Bivalent mRNA vaccine: inability to boost BA.4 and BA.5 neutralising antibody titres


Given the ability of mRNA technology to respond rapidly to mutant strains, bivalent vaccines were created. in January 2022 and February 2022, Pfizer-BioNTech produced a bivalent vaccine containing 15 μg of mRNA against the ancestral New Crown strain and 15 μg of mRNA against BA.1. Moderna used 25 μg of mRNA against the same two virulent strains.


On June 28, 2022, researchers from Pfizer-BioNTech and Moderna presented data on their bivalent vaccine to the FDA's Advisory Committee on Vaccines and Related Biological Products. The results were disappointing: the bivalent booster resulted in neutralising antibody levels against BA.1 that were only 1.5 to 1.75 times those of the monovalent vaccine. Experience suggests that this difference is unlikely to be clinically meaningful. In the meantime, BA.1 is no longer circulating in the US and has been replaced by the more immune evasive and infectious Omicron subvariant. However, winter had arrived, the spread of Omicron had accelerated, and in response to these immune evasive strains, the FDA Advisory Committee decided to pass a review.

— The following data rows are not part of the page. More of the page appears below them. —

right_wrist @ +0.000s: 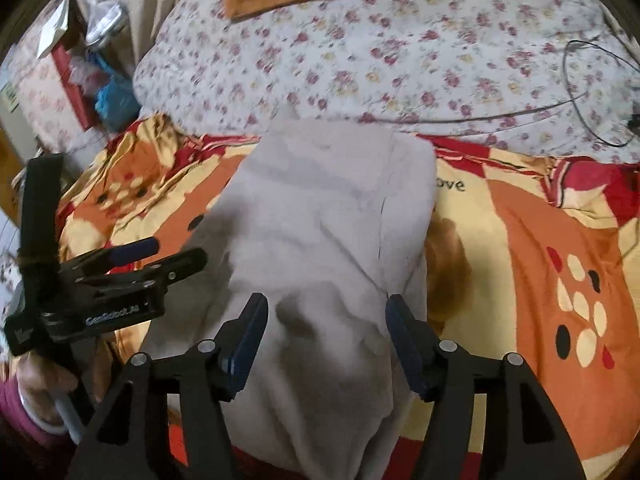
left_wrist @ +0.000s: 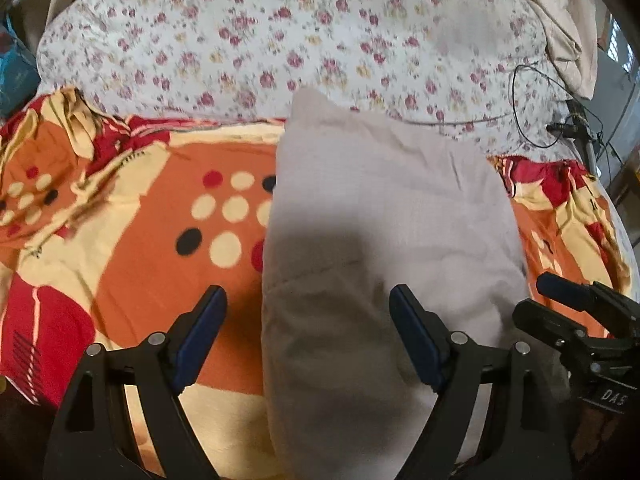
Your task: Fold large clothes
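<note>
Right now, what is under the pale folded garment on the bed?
The pale garment lies on an orange, red and cream patterned blanket, which shows on both sides of it. Its far tip reaches the floral sheet. Whatever lies directly beneath the garment is covered.

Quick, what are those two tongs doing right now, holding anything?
Left tongs: open, holding nothing, over the grey garment.
Right tongs: open, holding nothing, over it too.

left wrist: close, angled down over bed [left_wrist: 168,208] | right wrist: close, angled down, further right | shared: pale garment [left_wrist: 384,216] [right_wrist: 320,216], floral sheet [left_wrist: 280,40] [right_wrist: 400,56]
</note>
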Demonstrator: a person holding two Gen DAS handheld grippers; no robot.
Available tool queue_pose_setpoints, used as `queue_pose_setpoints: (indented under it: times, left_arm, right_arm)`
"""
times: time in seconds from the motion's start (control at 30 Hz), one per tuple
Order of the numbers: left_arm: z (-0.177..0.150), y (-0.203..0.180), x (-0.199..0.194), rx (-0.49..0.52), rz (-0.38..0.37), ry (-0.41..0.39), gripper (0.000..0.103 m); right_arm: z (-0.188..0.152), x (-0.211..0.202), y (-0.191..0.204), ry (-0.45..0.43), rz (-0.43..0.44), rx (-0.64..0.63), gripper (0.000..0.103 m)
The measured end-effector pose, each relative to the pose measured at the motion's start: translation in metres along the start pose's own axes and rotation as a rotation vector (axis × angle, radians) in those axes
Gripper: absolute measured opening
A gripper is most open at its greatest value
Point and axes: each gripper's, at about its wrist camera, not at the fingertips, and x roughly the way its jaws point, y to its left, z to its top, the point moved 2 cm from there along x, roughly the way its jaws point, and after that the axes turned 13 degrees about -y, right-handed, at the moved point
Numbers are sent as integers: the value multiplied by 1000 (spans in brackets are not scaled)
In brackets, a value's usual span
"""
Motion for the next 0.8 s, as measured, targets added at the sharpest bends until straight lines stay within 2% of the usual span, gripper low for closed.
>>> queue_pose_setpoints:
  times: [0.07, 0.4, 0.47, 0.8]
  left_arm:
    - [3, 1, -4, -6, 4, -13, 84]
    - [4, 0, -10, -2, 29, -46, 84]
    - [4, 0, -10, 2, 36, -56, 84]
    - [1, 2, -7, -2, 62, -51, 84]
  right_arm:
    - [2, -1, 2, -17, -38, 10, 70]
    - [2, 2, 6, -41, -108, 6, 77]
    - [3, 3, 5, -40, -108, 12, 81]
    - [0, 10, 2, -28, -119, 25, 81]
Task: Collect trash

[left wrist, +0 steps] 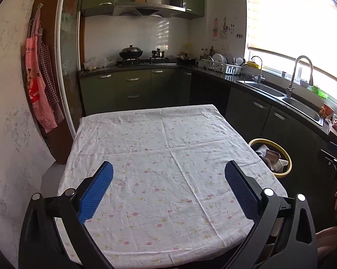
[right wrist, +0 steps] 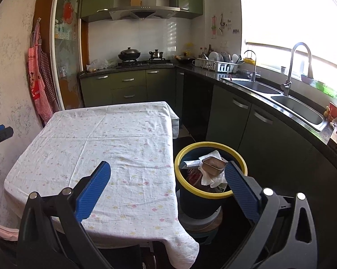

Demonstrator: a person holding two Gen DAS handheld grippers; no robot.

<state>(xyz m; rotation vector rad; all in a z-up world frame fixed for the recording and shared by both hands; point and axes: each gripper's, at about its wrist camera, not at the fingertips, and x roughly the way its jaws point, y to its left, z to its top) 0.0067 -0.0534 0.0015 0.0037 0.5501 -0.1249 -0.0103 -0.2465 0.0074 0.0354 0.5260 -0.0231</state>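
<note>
Left claw (left wrist: 168, 168) released, empty, above the tabletop (left wrist: 168, 139). Right claw (right wrist: 167, 169) released, empty; bin (right wrist: 191, 150) just beyond it holds trash (right wrist: 212, 179).

Bench (left wrist: 168, 157) under a flowered cloth (right wrist: 96, 143): its whole top lies bare, giving open passage from near edge to far edge. Just beside the right edge stands a yellow-rimmed bin (right wrist: 210, 194), mouth open upward but partly filled by crumpled paper (right wrist: 211, 178) and a small tray (right wrist: 213, 164). Cabinets (right wrist: 247, 121) close the aisle beyond.
</note>
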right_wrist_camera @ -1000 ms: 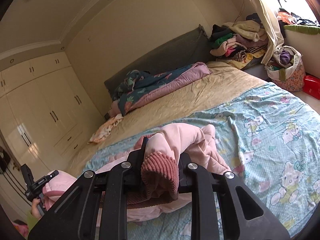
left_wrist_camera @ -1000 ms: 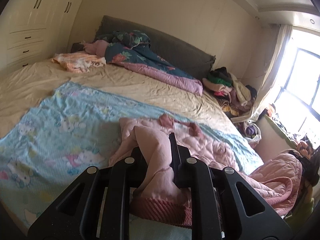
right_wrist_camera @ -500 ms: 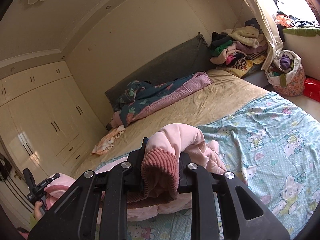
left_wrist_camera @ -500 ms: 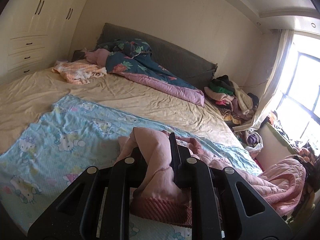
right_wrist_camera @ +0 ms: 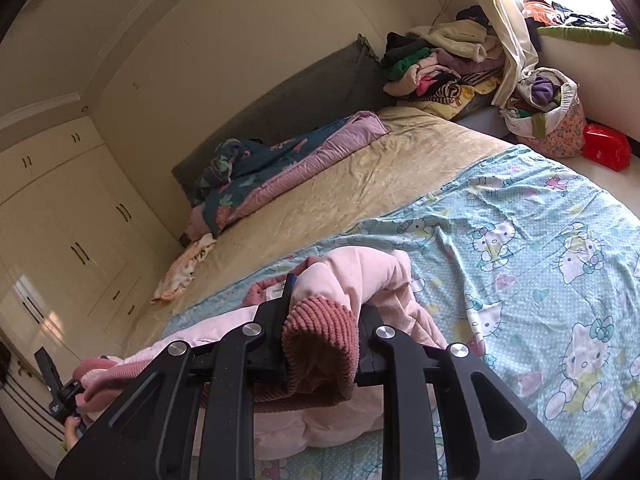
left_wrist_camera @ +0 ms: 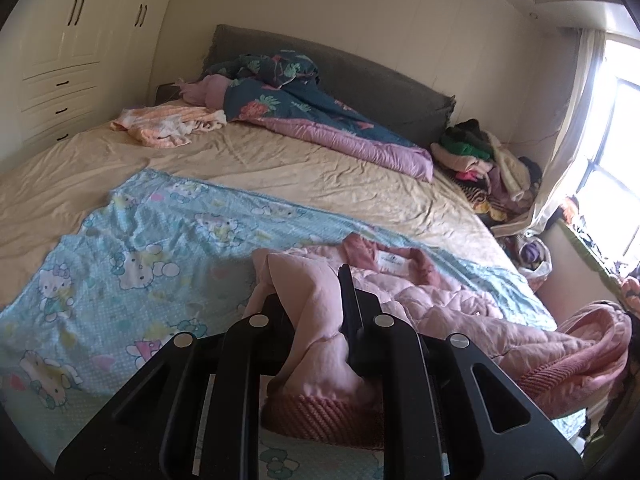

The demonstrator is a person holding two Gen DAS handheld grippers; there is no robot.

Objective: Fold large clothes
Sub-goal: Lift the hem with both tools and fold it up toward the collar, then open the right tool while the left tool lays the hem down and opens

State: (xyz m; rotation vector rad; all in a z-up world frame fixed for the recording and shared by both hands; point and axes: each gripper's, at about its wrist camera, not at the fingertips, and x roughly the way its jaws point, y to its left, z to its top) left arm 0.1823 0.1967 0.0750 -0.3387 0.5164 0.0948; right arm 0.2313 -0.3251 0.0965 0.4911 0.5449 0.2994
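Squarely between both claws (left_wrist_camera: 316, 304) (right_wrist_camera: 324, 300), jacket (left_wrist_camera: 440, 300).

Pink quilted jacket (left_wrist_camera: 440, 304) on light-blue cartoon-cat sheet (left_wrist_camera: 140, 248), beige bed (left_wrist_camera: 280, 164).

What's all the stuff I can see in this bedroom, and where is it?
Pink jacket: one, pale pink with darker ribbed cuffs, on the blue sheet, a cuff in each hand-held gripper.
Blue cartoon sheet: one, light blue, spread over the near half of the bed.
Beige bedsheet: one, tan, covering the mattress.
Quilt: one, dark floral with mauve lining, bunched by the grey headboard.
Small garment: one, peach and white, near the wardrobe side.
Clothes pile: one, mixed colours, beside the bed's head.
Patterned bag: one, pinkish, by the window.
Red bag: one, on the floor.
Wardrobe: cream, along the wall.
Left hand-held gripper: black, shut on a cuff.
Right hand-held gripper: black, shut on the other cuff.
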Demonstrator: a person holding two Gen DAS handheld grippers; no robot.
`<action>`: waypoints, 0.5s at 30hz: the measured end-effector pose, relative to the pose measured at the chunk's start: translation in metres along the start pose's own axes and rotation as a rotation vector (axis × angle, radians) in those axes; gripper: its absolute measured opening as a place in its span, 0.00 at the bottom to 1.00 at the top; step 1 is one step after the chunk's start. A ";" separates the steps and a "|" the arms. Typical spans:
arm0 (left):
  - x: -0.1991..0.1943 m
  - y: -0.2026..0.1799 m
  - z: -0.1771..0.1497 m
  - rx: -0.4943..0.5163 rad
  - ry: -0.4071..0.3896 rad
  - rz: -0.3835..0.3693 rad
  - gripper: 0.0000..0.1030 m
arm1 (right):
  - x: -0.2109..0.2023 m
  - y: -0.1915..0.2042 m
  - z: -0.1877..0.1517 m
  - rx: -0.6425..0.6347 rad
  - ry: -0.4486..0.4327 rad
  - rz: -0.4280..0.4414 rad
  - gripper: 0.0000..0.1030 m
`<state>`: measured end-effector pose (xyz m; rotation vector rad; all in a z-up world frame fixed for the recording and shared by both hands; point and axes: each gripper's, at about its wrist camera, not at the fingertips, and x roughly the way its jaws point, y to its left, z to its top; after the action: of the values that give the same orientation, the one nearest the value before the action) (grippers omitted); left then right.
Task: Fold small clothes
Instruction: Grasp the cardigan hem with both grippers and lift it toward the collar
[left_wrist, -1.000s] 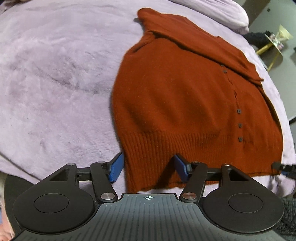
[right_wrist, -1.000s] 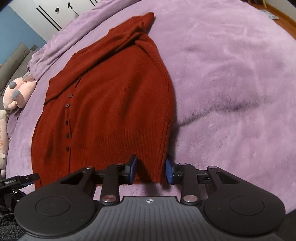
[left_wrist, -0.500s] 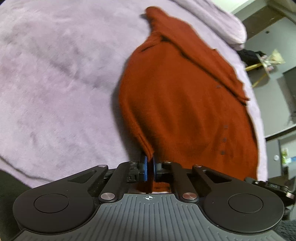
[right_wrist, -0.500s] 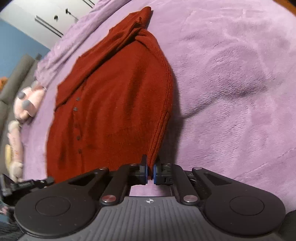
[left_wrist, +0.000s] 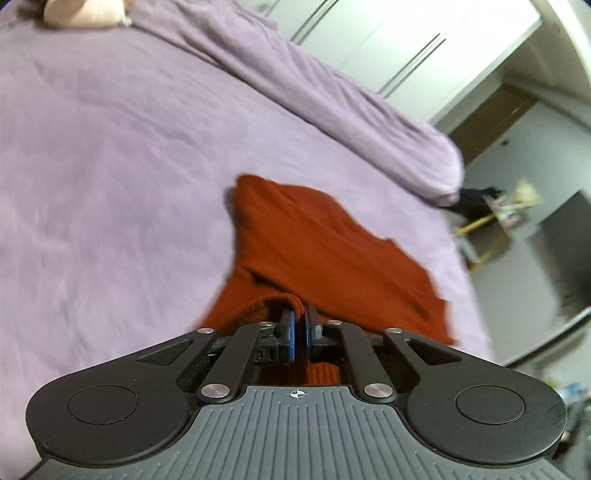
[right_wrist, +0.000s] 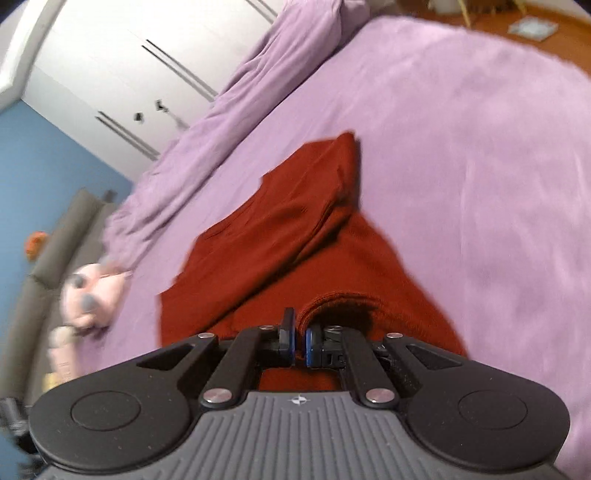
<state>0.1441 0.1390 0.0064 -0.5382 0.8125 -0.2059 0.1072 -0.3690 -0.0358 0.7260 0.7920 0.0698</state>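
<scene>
Left wrist view, our left gripper (left_wrist: 299, 334) clamped on the red sweater (left_wrist: 332, 254) hem, our right gripper (right_wrist: 299, 343) pinching its other corner, purple blanket (left_wrist: 110, 166) beneath the sweater.

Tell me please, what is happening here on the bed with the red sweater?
A person is folding a rust-red sweater on a purple blanket, with a handheld claw in each hand. The left claw and the right claw are each shut on the ribbed bottom hem, one at each corner. The hem is lifted off the blanket, while the top of the sweater lies flat. The fold is not finished.
</scene>
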 end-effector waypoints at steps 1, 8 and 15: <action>0.013 -0.004 0.001 0.036 0.001 0.051 0.07 | 0.009 0.004 0.003 -0.038 -0.007 -0.046 0.04; 0.039 0.009 -0.008 0.136 -0.007 0.209 0.23 | 0.023 0.007 -0.001 -0.233 -0.052 -0.213 0.13; 0.048 0.015 -0.008 0.293 0.044 0.173 0.39 | 0.013 0.002 -0.009 -0.380 -0.077 -0.233 0.28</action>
<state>0.1702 0.1301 -0.0364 -0.1873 0.8491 -0.1742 0.1105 -0.3576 -0.0469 0.2729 0.7572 -0.0181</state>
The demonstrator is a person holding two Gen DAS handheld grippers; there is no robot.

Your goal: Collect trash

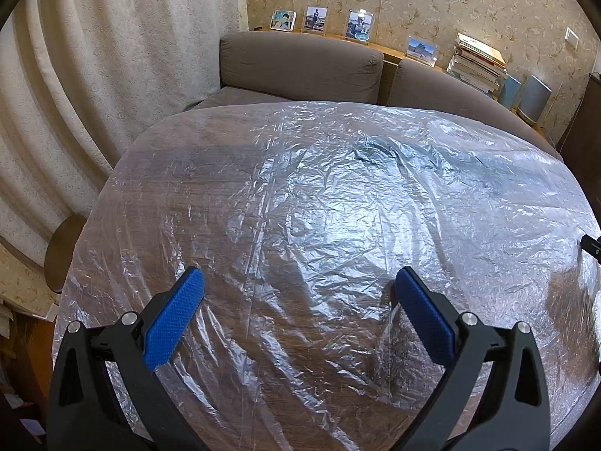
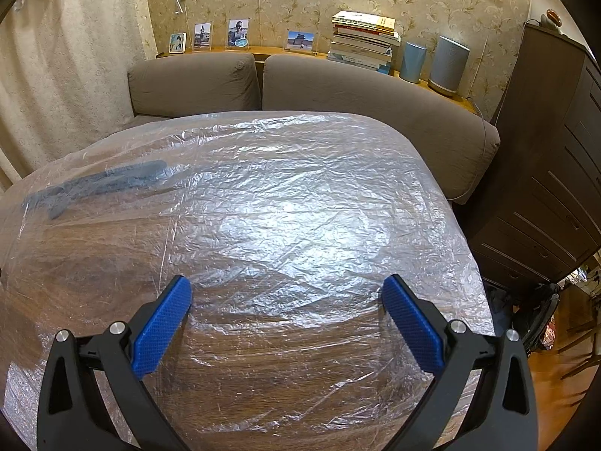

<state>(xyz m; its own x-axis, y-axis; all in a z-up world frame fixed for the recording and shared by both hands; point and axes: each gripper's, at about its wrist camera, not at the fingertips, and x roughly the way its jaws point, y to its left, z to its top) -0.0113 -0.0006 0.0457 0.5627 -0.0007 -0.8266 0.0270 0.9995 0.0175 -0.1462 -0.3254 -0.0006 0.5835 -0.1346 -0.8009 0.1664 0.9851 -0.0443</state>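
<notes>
A wrinkled clear plastic sheet [image 1: 319, 206] covers the whole wooden table top; it also shows in the right wrist view [image 2: 300, 206]. My left gripper [image 1: 298, 282] is open and empty, hovering just above the sheet near the table's near side. My right gripper [image 2: 287, 289] is open and empty, also just above the sheet. A dark shape [image 2: 109, 180], my left gripper seen through raised plastic, shows at the far left of the right wrist view. The tip of my right gripper [image 1: 591, 244] shows at the right edge of the left wrist view.
A brown sofa [image 2: 195, 82] stands behind the table. A shelf behind it holds photo frames [image 2: 238, 32], a stack of books [image 2: 362, 41] and two speakers [image 2: 449, 64]. A curtain [image 1: 94, 75] hangs at the left. A dark cabinet [image 2: 556, 150] stands at the right.
</notes>
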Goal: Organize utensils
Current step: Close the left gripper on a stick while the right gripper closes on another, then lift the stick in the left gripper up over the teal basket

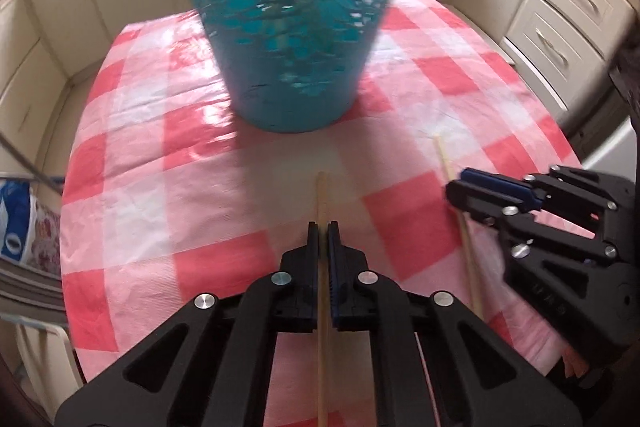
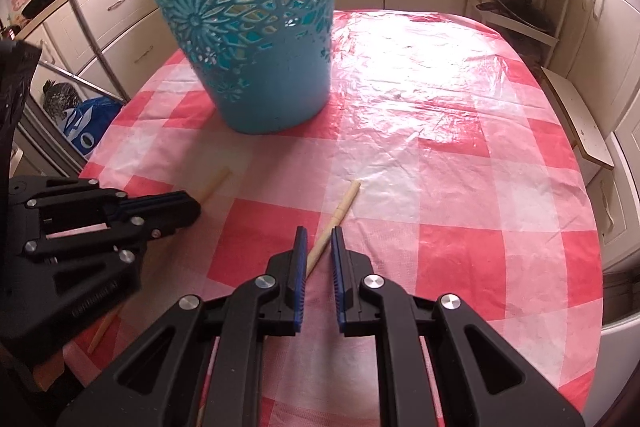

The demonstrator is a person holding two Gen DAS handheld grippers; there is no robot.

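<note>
Chopsticks are being picked up near the basket [image 2: 256,39]: left tool [image 1: 323,227] and right tool [image 2: 320,233] are each clenching one, lifting comes next.

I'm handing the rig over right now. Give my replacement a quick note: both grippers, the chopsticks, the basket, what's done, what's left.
Left gripper: shut on one pale wooden chopstick, its far end over the cloth.
Right gripper: nearly closed on the second wooden chopstick, which crosses between its pads at an angle.
Teal cut-out plastic basket: upright on the pink-checked tablecloth, beyond both grippers.
Done: both chopsticks gripped.
Left: carry each to the basket and drop it in. Basket contents can't be judged.
</note>
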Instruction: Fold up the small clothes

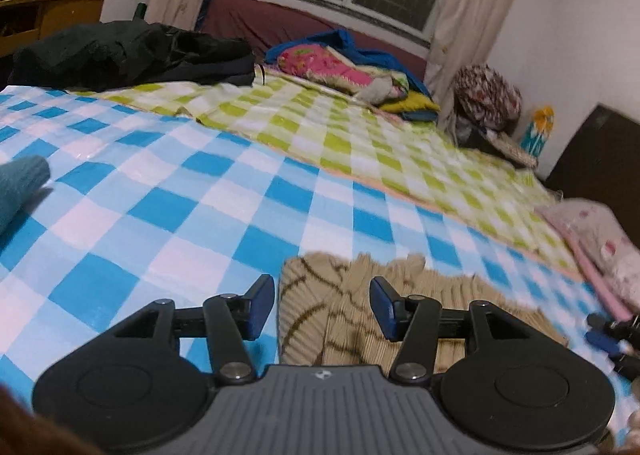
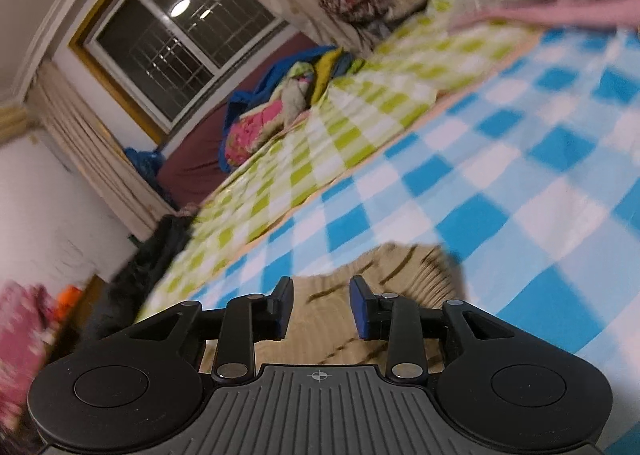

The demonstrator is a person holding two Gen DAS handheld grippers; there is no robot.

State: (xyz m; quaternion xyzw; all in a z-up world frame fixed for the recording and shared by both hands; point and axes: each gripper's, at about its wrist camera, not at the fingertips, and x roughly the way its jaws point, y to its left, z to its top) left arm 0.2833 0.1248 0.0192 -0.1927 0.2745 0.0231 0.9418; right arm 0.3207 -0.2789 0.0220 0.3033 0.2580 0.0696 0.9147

A series of policies followed. on June 29, 2022, the day after the advisory committee meeting, the Biden administration agreed to purchase 105 million doses of Pfizer-BioNTech bivalent vaccine for $3.2 billion. on July 29, 2022, the administration agreed to purchase 66 million doses of Moderna's bivalent vaccine for $1.74 billion and intends to make both vaccines available in the fall and winter. On September 1, 2022, the FDA revoked the emergency use authorization for the monovalent vaccine booster and the CDC recommended the bivalent vaccine booster for everyone 12 years of age or older.On October 12, 2022, the CDC expanded this recommendation to include all individuals 5 years of age or older. However, data from humans, including immunogenicity data, were not available at this time.


On 24 October 2022, David Ho and colleagues published a study of neutralising antibody levels against BA.4 and BA.5 after receiving monovalent or bivalent booster doses. They found "no significant difference in neutralisation of any of the new crown variants" between the two groups. A day later, Dan Barouch and colleagues published the results of a similar study, finding "little difference in BA.5 neutralising antibody titres between the monovalent and bivalent mRNA booster groups." Barouch and colleagues also noted no significant differences in CD4+ or CD8+ T-cell responses between monovalent and bivalent plus vaccinated participants. Neither team found that the bivalent vaccine triggered a better immune response.


Six months after the FDA advisory meeting, Moderna has yet to release data from another randomised phase 3 trial with 3,000 participants that compared infections in bivalent vaccine recipients to those in monovalent vaccine recipients. Moderna's bivalent vaccine was made available to all Americans over the age of 12 at the end of August, but vaccination rates were very low. According to the FDA, only 15.4% of the US population received the bivalent vaccine, compared to about 70% of people who received the monovalent vaccination. Even among the highest risk age group (65 years and older), only 38% chose to receive the bivalent vaccine. This low vaccination rate has been attributed to concerns about the lack of transparency in the vaccine development and approval process, and these recent allegations made by FDA advisors may further fuel this concern.